From the listing below, pick out each line with the word "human".

+===+

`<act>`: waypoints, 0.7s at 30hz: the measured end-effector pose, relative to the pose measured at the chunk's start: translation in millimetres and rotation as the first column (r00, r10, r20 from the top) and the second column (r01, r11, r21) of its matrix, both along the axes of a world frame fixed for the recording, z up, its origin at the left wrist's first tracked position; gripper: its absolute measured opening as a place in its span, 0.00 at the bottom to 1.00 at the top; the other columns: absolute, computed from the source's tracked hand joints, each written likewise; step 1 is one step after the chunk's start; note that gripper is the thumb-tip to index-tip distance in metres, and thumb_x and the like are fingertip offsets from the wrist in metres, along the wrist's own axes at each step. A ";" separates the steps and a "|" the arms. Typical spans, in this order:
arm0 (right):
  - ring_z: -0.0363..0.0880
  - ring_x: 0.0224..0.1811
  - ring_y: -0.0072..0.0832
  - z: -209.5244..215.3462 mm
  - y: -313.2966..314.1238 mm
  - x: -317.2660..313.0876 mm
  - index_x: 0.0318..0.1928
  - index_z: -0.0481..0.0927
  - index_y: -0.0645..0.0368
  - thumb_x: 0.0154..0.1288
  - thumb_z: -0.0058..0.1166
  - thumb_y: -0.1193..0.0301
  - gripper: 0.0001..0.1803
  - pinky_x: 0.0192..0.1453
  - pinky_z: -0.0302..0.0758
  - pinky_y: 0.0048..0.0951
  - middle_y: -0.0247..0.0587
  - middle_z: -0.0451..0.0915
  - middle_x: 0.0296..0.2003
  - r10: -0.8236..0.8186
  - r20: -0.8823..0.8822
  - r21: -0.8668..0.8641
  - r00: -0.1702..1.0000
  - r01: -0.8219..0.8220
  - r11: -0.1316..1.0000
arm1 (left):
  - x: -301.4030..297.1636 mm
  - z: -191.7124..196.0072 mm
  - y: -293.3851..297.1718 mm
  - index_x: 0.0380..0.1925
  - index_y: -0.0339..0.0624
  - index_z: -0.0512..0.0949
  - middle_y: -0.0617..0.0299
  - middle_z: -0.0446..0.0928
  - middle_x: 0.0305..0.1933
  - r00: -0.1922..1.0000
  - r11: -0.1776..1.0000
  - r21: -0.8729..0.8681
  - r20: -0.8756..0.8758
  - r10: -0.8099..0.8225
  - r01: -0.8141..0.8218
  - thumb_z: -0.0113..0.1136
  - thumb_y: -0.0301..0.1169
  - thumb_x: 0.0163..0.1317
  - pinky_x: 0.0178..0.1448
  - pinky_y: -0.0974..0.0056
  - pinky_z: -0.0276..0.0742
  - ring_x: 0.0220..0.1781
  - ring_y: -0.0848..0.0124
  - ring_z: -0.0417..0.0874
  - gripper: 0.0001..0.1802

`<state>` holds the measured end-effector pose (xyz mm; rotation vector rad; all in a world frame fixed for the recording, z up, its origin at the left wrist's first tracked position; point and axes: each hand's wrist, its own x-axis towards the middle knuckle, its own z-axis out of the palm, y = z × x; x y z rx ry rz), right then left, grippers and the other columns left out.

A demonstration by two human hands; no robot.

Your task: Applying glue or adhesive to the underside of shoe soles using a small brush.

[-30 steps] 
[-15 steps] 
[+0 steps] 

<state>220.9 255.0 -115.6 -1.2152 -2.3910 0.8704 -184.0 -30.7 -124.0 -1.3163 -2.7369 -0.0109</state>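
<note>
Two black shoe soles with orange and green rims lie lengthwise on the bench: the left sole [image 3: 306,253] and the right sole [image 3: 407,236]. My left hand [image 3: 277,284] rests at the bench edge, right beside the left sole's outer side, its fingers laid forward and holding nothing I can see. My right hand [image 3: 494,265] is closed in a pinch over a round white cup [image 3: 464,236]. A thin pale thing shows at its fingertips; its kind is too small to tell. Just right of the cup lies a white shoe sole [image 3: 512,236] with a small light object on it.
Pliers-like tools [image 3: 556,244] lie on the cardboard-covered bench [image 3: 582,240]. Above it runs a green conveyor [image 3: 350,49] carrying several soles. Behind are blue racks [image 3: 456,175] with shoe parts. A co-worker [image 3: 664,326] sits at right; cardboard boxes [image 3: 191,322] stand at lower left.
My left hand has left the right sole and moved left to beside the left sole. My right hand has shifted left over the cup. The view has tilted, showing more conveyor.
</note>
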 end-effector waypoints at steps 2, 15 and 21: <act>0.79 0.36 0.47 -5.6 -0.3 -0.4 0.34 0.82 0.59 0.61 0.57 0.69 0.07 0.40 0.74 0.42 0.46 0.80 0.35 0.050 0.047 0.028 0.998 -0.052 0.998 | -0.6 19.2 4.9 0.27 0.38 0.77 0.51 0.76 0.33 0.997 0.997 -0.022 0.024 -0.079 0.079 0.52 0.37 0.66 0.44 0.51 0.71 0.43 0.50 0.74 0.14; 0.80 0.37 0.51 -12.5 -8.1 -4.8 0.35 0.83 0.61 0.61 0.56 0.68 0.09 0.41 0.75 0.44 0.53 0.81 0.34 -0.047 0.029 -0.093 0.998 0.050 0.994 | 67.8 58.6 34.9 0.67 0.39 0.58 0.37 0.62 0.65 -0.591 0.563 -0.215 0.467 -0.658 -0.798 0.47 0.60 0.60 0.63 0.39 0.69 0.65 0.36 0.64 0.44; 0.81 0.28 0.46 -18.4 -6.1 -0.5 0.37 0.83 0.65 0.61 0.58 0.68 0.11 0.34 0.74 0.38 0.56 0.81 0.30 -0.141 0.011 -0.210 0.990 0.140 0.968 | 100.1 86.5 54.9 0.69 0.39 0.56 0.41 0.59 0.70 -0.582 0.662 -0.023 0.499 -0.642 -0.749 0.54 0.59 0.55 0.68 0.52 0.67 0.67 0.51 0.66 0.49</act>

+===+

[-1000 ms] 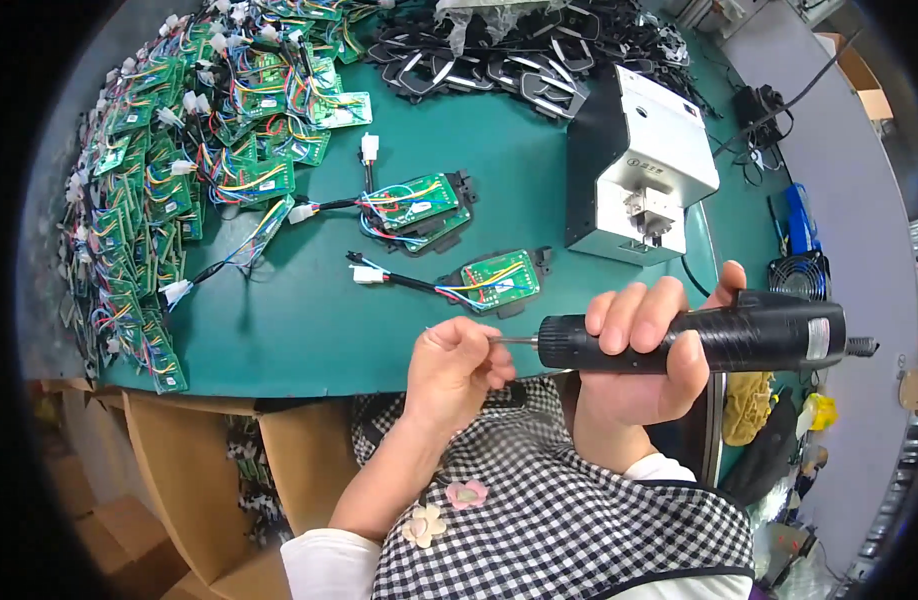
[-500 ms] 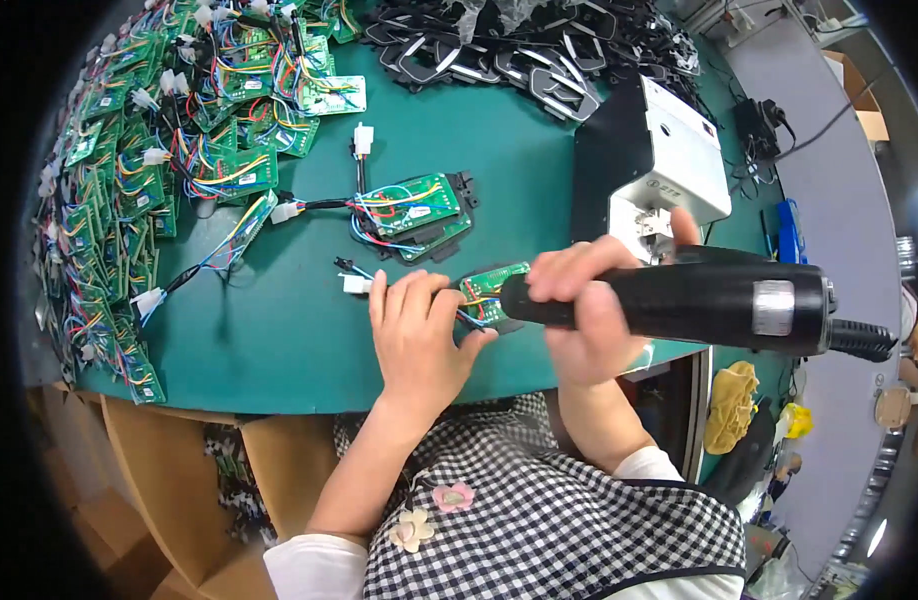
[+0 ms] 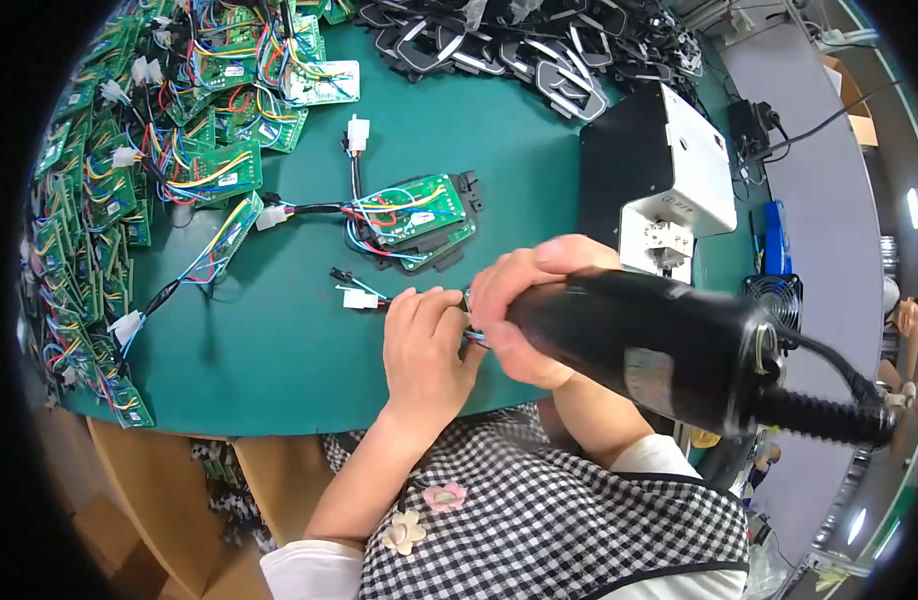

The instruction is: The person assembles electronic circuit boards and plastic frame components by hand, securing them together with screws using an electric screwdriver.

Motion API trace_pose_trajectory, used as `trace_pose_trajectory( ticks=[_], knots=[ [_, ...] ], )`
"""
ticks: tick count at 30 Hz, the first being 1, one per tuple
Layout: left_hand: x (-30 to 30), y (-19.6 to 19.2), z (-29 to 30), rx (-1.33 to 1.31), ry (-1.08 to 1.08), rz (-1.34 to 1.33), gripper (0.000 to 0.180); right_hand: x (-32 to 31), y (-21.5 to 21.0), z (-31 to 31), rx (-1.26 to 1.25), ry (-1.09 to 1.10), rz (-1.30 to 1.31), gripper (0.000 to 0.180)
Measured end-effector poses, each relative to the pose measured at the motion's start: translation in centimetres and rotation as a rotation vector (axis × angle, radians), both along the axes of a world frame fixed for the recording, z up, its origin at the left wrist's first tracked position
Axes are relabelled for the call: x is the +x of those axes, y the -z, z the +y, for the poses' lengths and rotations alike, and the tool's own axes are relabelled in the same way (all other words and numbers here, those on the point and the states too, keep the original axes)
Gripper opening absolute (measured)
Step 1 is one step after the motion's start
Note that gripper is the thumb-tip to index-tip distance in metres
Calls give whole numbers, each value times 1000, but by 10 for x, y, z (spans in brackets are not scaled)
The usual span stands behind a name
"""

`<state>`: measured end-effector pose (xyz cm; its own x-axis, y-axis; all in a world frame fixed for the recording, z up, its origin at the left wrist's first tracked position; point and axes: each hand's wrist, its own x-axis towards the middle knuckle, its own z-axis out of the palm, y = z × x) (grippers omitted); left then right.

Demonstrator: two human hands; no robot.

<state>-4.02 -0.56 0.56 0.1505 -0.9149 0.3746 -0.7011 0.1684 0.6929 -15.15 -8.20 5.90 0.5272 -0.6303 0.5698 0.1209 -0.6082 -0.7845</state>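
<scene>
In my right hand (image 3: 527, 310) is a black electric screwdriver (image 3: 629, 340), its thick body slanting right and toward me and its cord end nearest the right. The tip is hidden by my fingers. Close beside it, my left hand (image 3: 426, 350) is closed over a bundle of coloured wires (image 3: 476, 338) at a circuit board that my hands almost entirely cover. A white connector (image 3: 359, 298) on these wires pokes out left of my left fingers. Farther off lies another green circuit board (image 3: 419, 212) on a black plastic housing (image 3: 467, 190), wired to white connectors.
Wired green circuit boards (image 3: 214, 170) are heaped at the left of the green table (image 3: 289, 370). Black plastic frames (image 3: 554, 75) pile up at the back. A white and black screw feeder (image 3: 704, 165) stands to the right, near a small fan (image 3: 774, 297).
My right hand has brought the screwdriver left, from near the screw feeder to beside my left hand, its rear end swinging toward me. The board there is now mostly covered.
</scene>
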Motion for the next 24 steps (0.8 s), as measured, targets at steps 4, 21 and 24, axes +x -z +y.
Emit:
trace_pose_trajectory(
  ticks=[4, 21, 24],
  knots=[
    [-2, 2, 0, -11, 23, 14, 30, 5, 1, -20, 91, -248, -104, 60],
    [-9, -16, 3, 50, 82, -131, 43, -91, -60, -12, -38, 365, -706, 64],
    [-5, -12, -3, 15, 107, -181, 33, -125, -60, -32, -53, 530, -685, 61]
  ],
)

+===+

Answer to this problem:
A demonstration by two human hands; no robot.
Demonstrator: two human hands; no robot.

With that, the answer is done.